Many investors were surprised by Google's decision to restructure under the name, Alphabet (NASDAQ:GOOG) (NASDAQ:GOOGL). However, with such a wide variety of distinct businesses and brands, keeping track of performance for each segment and prioritizing them presented a challenge for shareholders.
The name change and new structure, while it might seem confusing at first, is actually good news, and Motley Fool analysts Dylan Lewis and Sean O'Reilly are here to explain the results from Alphabet's first quarterly report.
Listen to the entire podcast by clicking here. A full transcript follows the video.
Sean O'Reilly: Moving on to the big news of the day, Google/Alphabet/I don't know what they're calling themselves ...
Dylan Lewis: ABCs. Whatever you want to call them.
O'Reilly: A-B-C, 1-2-3. They reported after close yesterday. Stock's up, so I'm assuming it was good.
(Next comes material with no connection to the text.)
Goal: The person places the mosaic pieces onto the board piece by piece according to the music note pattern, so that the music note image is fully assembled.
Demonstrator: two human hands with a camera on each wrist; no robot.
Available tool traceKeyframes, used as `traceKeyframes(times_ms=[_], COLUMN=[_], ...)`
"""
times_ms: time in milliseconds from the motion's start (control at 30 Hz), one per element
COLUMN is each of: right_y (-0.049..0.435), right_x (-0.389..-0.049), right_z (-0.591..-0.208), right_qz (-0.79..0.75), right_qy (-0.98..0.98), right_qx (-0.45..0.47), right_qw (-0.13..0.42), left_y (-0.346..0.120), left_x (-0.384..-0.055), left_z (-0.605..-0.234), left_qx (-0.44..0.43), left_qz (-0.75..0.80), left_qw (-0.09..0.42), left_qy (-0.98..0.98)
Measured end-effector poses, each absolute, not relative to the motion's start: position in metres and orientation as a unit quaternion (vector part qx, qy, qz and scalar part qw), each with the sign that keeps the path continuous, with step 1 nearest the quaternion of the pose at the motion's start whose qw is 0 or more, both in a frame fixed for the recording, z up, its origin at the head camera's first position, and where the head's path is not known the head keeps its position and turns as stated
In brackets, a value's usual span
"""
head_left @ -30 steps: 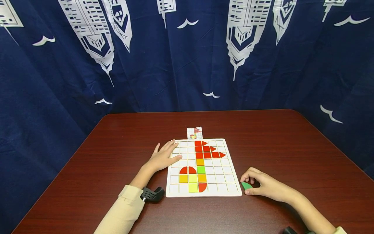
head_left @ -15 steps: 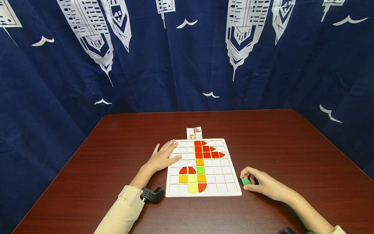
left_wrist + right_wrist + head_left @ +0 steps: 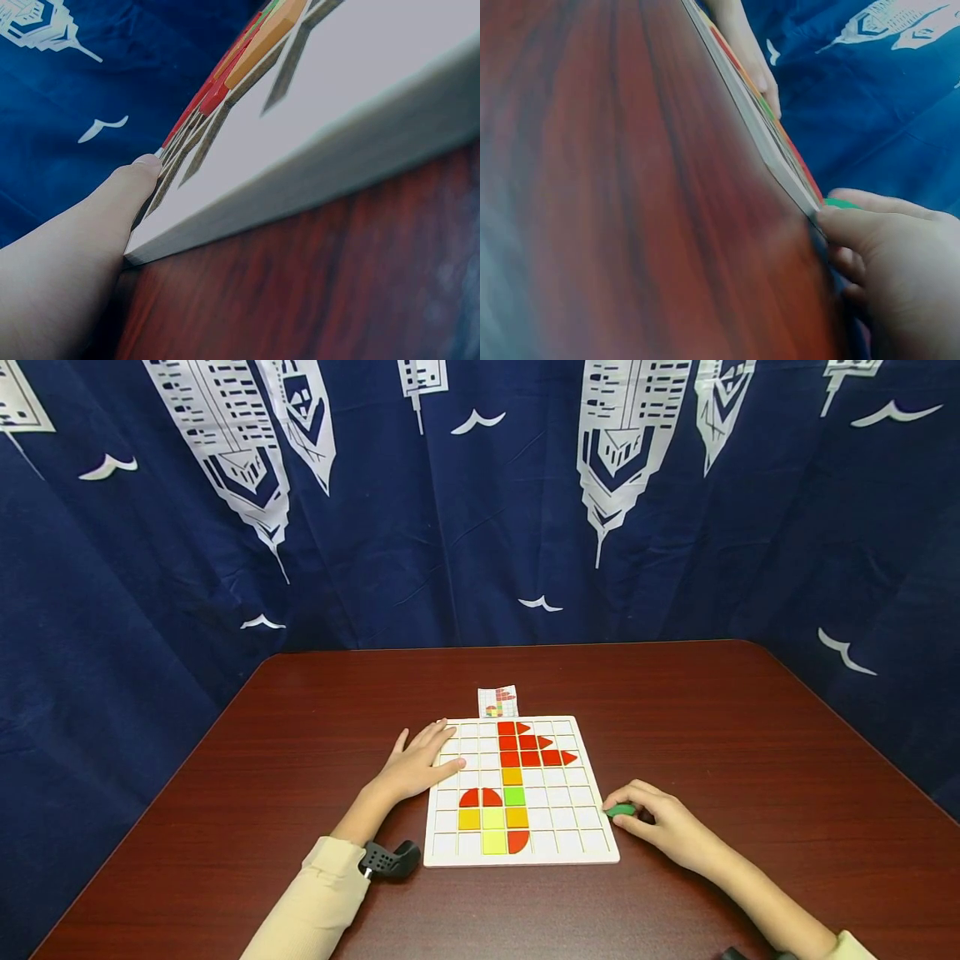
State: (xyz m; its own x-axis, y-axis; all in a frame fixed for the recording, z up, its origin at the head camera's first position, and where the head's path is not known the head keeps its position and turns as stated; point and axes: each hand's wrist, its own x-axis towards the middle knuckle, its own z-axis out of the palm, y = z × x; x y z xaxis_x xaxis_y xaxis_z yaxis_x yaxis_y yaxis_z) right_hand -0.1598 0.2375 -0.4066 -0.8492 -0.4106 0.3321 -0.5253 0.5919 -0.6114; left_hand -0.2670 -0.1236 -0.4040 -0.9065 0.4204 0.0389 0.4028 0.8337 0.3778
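Observation:
My left hand (image 3: 417,767) rests with straight fingers on the upper left edge of a white grid board (image 3: 558,843). In the left wrist view its thumb (image 3: 135,184) lies along the board's edge. My right hand (image 3: 670,824) pinches a green quarter-round tile (image 3: 620,810) between thumb and fingers, at the board's right edge. Only a sliver of that green tile (image 3: 841,203) shows in the right wrist view. Set in the board are red squares and triangles (image 3: 530,758), red quarter-round tiles (image 3: 491,797), orange squares (image 3: 468,819), a light green square (image 3: 514,796) and yellow squares (image 3: 494,842).
A small printed card (image 3: 497,702) with a coloured grid pattern lies just behind the board. Dark red-brown table (image 3: 337,693) surrounds both. A blue curtain (image 3: 420,543) with white prints hangs behind the table.
The right hand has moved left and slightly away from me, bringing the green quarter-round tile to the board's right edge. The tile has tilted in the fingers. The left hand stays put.

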Motion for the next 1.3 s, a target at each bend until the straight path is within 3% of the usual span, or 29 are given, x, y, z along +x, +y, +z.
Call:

Lewis: Yeah. Much like Amazon, we saw a 10% pop on an already solid company that has been on a pretty good run for a long time. They posted earnings of $7.35 per share on revenue of $18.68 billion.
O'Reilly: For the quarter? Good.
Lewis: Yeah. Analysts expected $7.21 per share on $18.53 billion in revenue. Solid beat there. Year over year revenue growth of 13%. Like we said ...
O'Reilly: That's not white-hot, but they're a huge company.
Lewis: Yeah. Very favorable market reaction. I think as a reminder to investors, this is the last report we will see as "Google" as you know it. They will be moving forward and reporting in the Alphabet structure moving forward.
O'Reilly: For those that may or may not be aware; why did they shake things up and make their bread and butter business that was Google a subsidiary of this Alphabet thing. Why?
Lewis: A lot of it had to do with providing all these individual business segments more autonomy as well as having more focused management on those. By shedding off their responsibilities of Brin and Page and making Sundar Pichai the CEO of Google, I think you wind up being able to a) being able to retain talent, being able to promote people to executive level positions -- which is huge in tech -- and for the six or so business segments that are going to have dedicated executives; that's great.
I think it also lets them have a better blend of their businesses. It gives them someone that is looking at the big picture for all six, or so. There's that side of it. I think another big reason they're doing it is because it helps give Wall Street more clarity into their business.
O'Reilly: It was basically just Google, and then all this other stuff.
Lewis: Yeah. Rather than have some of these bottom line draining business segments dragging down overall reporting for things like Google, instead you're seeing Google's Internet properties separate, and then some of the life sciences and big bet type things being segmented out so you can see what capex is going to be for that segment specifically.